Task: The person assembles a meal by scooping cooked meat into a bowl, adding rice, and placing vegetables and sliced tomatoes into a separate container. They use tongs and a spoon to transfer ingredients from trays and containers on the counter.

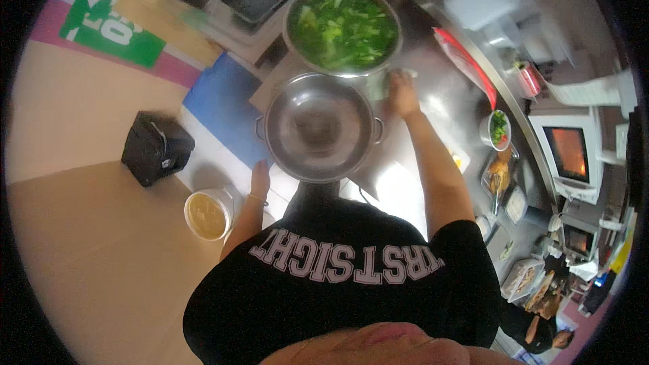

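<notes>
A large round metal pan with two loop handles (319, 129), its inside bare, lies in front of my body at the counter's edge. Just beyond it stands a steel pot of chopped green leaves (345, 30), apparently in liquid. My right hand (404, 94) rests on the steel counter (431, 78) right of the pot, on or beside a pale greenish cloth (377, 86); whether its fingers grip the cloth is unclear. My left hand (260, 180) hangs low at the left, near the pan's lower left rim and touching nothing that I can make out.
Left are a blue panel (223, 106), a black box-like object (158, 147) and a white bucket (207, 214). On the right lie a red-edged plastic bag (466, 63), a bowl of chopped vegetables (496, 130) and food trays. Another person (532, 332) is at the far lower right.
</notes>
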A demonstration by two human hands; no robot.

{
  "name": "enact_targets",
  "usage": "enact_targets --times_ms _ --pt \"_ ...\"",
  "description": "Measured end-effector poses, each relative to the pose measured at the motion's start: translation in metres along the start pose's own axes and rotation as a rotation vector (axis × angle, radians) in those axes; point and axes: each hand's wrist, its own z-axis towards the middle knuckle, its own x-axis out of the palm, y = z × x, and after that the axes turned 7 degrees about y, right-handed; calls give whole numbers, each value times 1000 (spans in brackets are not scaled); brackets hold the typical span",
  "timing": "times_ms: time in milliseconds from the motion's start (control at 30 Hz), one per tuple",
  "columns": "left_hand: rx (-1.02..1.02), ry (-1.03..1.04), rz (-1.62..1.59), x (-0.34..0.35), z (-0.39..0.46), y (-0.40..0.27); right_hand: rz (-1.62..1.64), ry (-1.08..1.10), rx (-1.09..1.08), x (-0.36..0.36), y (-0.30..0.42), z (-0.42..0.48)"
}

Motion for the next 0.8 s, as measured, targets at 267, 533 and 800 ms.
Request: enact_targets --times_ms 267,533,800 --pt "-190 228 -35 -31 21 52 -45 124 166 6 19 7" --pt "-372 256 -100 -18 35 22 165 -32 331 -2 14 4" --pt "-313 -16 -720 -91 106 -47 50 -23 386 -1 31 -6"
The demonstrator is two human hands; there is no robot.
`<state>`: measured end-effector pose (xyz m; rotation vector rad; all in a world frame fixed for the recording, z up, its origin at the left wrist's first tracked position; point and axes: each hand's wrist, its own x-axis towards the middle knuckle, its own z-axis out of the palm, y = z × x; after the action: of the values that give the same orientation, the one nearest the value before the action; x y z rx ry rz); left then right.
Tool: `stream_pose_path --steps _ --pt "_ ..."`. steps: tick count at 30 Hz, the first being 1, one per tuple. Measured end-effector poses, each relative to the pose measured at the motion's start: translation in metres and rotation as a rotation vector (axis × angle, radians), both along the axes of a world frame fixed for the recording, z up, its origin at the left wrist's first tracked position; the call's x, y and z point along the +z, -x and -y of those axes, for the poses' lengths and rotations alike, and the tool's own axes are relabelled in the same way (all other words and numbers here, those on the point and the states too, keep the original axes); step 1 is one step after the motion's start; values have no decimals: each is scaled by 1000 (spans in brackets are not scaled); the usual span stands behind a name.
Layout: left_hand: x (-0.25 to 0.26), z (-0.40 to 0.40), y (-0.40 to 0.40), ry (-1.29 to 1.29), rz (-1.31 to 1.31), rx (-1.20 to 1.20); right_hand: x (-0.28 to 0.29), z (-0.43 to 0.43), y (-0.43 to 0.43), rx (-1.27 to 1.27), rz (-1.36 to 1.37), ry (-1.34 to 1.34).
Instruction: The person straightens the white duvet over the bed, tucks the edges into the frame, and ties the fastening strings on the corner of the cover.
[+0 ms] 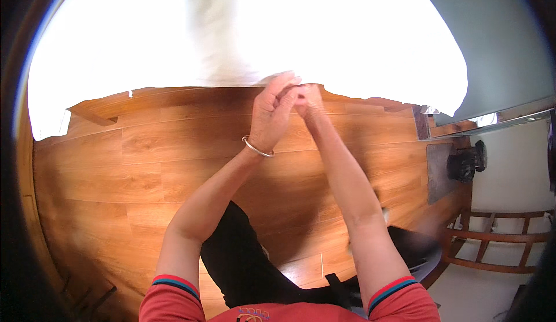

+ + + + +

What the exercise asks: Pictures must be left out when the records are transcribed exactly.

Result below:
Task: The person assembles a meal by scooping cooked meat into a bowl, adding rice, and placing vegetables and sliced tomatoes into a separate container. They use tongs and a spoon to transfer ingredients from trays and containers on the counter.


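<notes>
A large round metal pan with two loop handles (319, 129), its inside bare, lies in front of my body at the counter's edge. Just beyond it stands a steel pot of chopped green leaves (345, 30), apparently in liquid. My right hand (404, 94) rests on the steel counter (431, 78) right of the pot, on or beside a pale greenish cloth (377, 86); whether its fingers grip the cloth is unclear. My left hand (260, 180) hangs low at the left, near the pan's lower left rim and touching nothing that I can make out.
Left are a blue panel (223, 106), a black box-like object (158, 147) and a white bucket (207, 214). On the right lie a red-edged plastic bag (466, 63), a bowl of chopped vegetables (496, 130) and food trays. Another person (532, 332) is at the far lower right.
</notes>
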A demonstration by two human hands; no robot.

{
  "name": "enact_targets",
  "usage": "enact_targets --times_ms _ --pt \"_ ...\"",
  "description": "Measured end-effector poses, each relative to the pose measured at the motion's start: translation in metres along the start pose's own axes and rotation as a rotation vector (axis × angle, radians) in those axes; point and axes: each hand's wrist, its own z-axis towards the middle knuckle, its own x-axis out of the palm, y = z × x, and after that the axes turned 7 degrees about y, right-handed; calls give whole numbers, each value times 1000 (spans in brackets are not scaled); brackets hold the typical span",
  "timing": "times_ms: time in milliseconds from the motion's start (control at 30 Hz), one per tuple",
  "columns": "left_hand: rx (-1.02..1.02), ry (-1.03..1.04), rz (-1.62..1.59), x (-0.34..0.35), z (-0.39..0.46), y (-0.40..0.27); right_hand: rz (-1.62..1.64), ry (-1.08..1.10), rx (-1.09..1.08), x (-0.36..0.36), y (-0.30..0.42), z (-0.42..0.48)"
}

Motion for the next 0.8 s, as measured, targets at 267, 533 and 800 ms.
Request: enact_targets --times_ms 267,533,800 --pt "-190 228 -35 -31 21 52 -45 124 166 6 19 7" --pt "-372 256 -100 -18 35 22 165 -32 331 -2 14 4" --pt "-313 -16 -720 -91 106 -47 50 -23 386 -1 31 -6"
The demonstrator is two human hands; there is no robot.
`<state>`: measured end-effector pose (xyz m; rotation vector rad; all in a world frame fixed for the recording, z up, its origin at the left wrist's first tracked position; point and axes: each hand's wrist, its own x-axis towards the middle knuckle, its own z-axis out of the palm, y = z × x; after the action: of the values that give the same orientation, the one nearest the value before the action; x y z rx ry rz); left then right.
Tool: `stream_pose_path --steps _ --pt "_ ..."`. steps: tick count at 30 Hz, the first being 1, one per tuple. Measured end-effector poses, each relative to the pose measured at the motion's start: translation in metres and rotation as a rotation vector (axis × angle, radians), both along the axes of a world frame fixed for the recording, z up, its origin at the left wrist's first tracked position; the call's x, y and z point along the +z, -x and -y of those axes, for the poses' lengths and rotations alike, and the tool's own axes are relabelled in the same way (all other words and numbers here, those on the point and the states too, keep the original axes); step 1 is one step after the motion's start; values have no decimals: each is scaled by 1000 (spans in brackets are not scaled); the usual span stands behind a name.
Layout: left_hand: x (-0.25 to 0.26), z (-0.40 to 0.40), y (-0.40 to 0.40), ry (-1.29 to 1.29), rz (-1.31 to 1.31), rx (-1.20 to 1.20); right_hand: x (-0.28 to 0.29), z (-0.43 to 0.43), y (-0.43 to 0.43), rx (-1.27 to 1.27), rz (-1.36 to 1.37), ry (-1.34 to 1.34).
Instruction: The person straightens the white duvet over the bed, tucks the edges into the frame, and ties the fastening strings on the corner of the cover.
[+0 ms] 

There's nothing more to this exercise.